Scientific name: Haggi Planitia farmus gramina, pratum
As the name suggests, this beautiful haggis is most common in the Scottish Lowland, though it can also be seen in the borders of england.
Classed as Vulnerable on the Red List of Scottish Haggis (1970)
Adults from late November to early September
Residing in the sprawling expanses of the Lowlands, the Haggi Planitia farmus gramina, pratum has developed a series of remarkable characteristics that distinguish it from its Highland counterparts.
How to identify
Fur Texture and Coloration: This variant of the Haggis species boasts a sleek, streamlined fur texture, a feature that serves to reduce resistance as it navigates through the open meadows. The fur itself is a beautiful mosaic of earthy hues, ranging from subtle browns to muted greys, a color palette meticulously perfected over generations to provide the creature with exceptional camouflage. This adaptive coloration ensures that it blends seamlessly with the grasses and foliage of the Lowland terrain, rendering it nearly invisible to predators and providing it with a significant survival advantage.

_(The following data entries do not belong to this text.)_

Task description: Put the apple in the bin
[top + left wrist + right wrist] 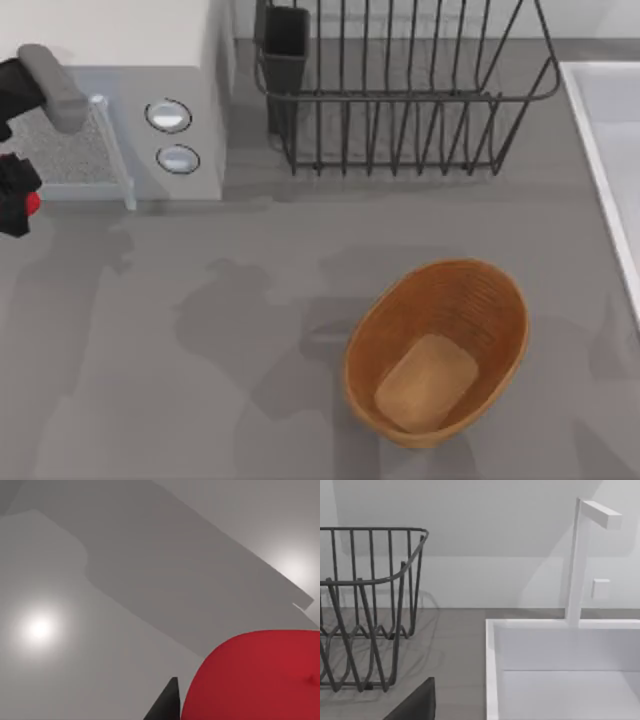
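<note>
The apple (pixel 33 203) is a small bright-red lump at the far left edge of the top view, held up off the table. My left gripper (pixel 18 196) is shut on it. In the left wrist view the apple (pixel 260 680) looms large and close, with one black fingertip (pixel 165 707) beside it. The bin (pixel 500 310), an oval orange-brown wicker basket with a tan bottom, stands on the grey table at the lower right, well apart from the apple. A dark part of my right gripper (pixel 415 707) shows near the dish rack and sink.
A black wire dish rack (pixel 400 100) stands at the back centre. A white sink (pixel 610 150) with a faucet (pixel 577 560) lies along the right edge. A white unit with two round knobs (pixel 170 115) sits at the back left.
</note>
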Controlling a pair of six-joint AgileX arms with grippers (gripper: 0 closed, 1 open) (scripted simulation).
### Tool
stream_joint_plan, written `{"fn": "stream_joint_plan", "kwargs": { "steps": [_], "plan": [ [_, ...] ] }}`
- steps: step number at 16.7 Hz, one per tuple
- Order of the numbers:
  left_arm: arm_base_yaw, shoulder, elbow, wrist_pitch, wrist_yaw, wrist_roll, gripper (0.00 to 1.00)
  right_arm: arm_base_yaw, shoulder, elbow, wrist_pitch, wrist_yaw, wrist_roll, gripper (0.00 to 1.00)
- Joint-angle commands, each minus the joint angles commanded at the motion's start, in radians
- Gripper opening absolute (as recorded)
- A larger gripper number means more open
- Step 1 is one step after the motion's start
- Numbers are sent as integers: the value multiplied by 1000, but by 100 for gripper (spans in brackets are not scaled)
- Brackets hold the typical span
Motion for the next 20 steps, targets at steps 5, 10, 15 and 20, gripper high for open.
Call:
{"fn": "stream_joint_plan", "kwargs": {
  "steps": [5, 10, 15, 20],
  "plan": [
    [-243, 54, 116, -4, 27, -411, 0, 0, 0, 0, 0, 0, 0, 100],
    [-500, 116, 275, 13, 10, -896, 0, 0, 0, 0, 0, 0, 0, 100],
    [-715, 205, 416, 14, -18, -1366, 0, 0, 0, 0, 0, 0, 0, 100],
    [-859, 303, 492, -29, -7, -1734, 0, 0, 0, 0, 0, 0, 0, 100]
  ]
}}
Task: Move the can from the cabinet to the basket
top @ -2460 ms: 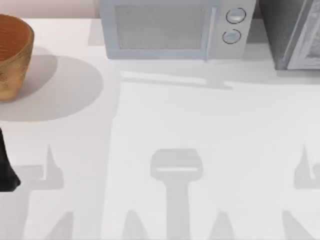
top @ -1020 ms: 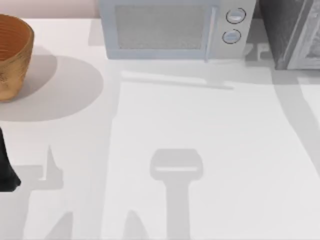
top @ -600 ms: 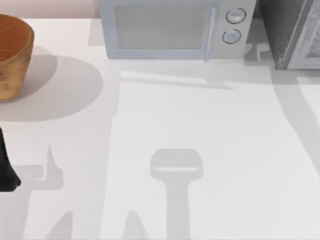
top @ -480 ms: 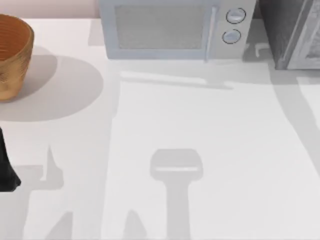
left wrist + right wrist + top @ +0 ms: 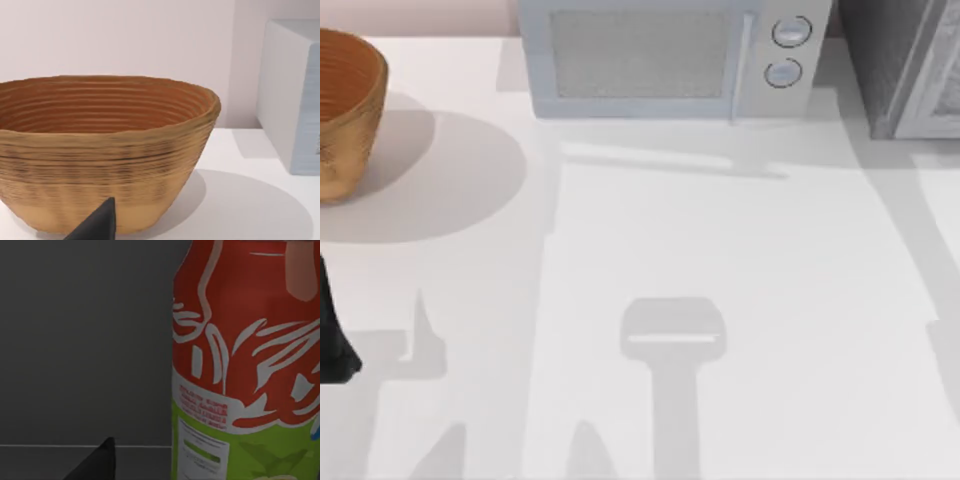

Leg Structure and Locomotion: Another notable adaptation of the Haggis Planitia is its leg structure. Slightly longer and more slender than those of its Highland relatives, the legs of this species are ideally suited for covering extensive distances across the flat Lowland terrains with remarkable speed and efficiency. This ability to traverse large areas quickly not only aids in foraging and accessing resources but also plays a critical role in evading predators, ensuring the survival and prosperity of the species.
Eye Adaptations: While the description does not specifically mention eye adaptations for this Lowland variety, it can be inferred that the Haggis Planitia has evolved visual capabilities suited to its environment, with keen eyesight that helps it navigate the expansive and open meadows of the Lowlands.
Common and widespread in the Scottish lowlands. Also found in significant numbers at two sites in the Scottish borders.